Catholic Churches Attacked in India
In January three Catholic churches were attacked in Karnatak, a state in the south of India. According to the local media, as well as Christian representatives, these attacks are the reprisals announced by extremist Hindu groups who had threatened to attack the Church if the Indian government did not sufficiently sanction the recent aggressions (two of which caused deaths) against the very numerous Indian community that works in Australia.

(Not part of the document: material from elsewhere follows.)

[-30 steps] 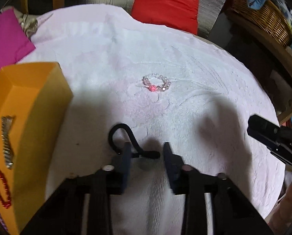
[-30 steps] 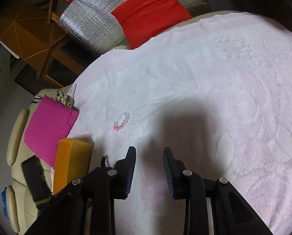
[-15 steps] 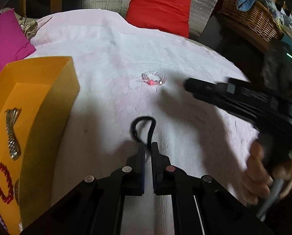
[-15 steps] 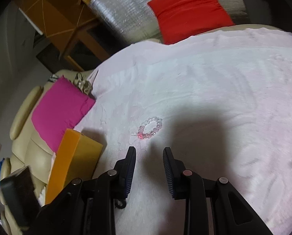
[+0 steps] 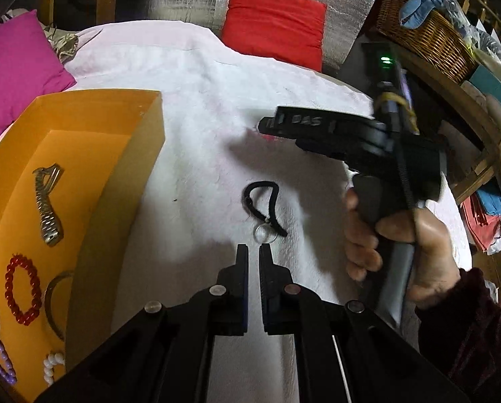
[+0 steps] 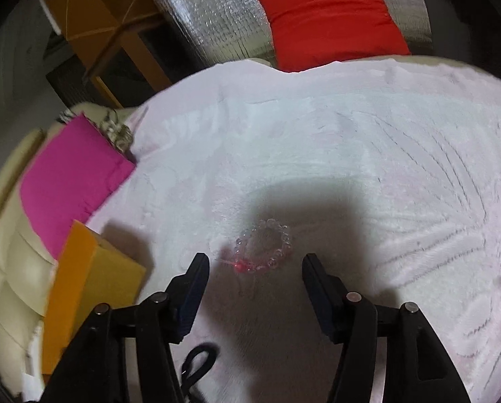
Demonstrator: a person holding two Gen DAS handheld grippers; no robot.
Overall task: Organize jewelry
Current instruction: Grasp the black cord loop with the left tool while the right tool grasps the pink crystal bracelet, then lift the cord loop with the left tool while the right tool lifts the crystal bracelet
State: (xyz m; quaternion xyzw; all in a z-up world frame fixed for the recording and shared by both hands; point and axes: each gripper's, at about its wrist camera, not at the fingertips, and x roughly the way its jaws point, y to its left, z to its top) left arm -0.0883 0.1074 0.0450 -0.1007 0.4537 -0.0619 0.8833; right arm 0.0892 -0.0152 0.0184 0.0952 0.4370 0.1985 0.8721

On January 22 a group of Hindu extremists attempted to tear down a cross erected near the church of Our Lady of Lourdes in the diocese of Karwar. According to the local television station, the cross was damaged but the resistance of the parishioners stopped it from being destroyed. Seven of the aggressors were arrested by the police. During the night of January 24 to 25 the Lourdes grotto of St. Anthony's church, again in the diocese of Karwar, was vandalized and the window panes protecting the statue of the Virgin were broken by stones. The final attack took place at Mysore in the early hours of January 25 when some unidentified persons destroyed a statue of the Blessed Virgin of the grotto of Our Lady of Lourdes situated in front of the church of the Holy Family in the parish of Inkal. Before that, last December 20, extremists, invoking the name of Hindu divinities, had ransacked a public feast organized by the Catholic community in the city of Gwalior to celebrate the Birth of Christ.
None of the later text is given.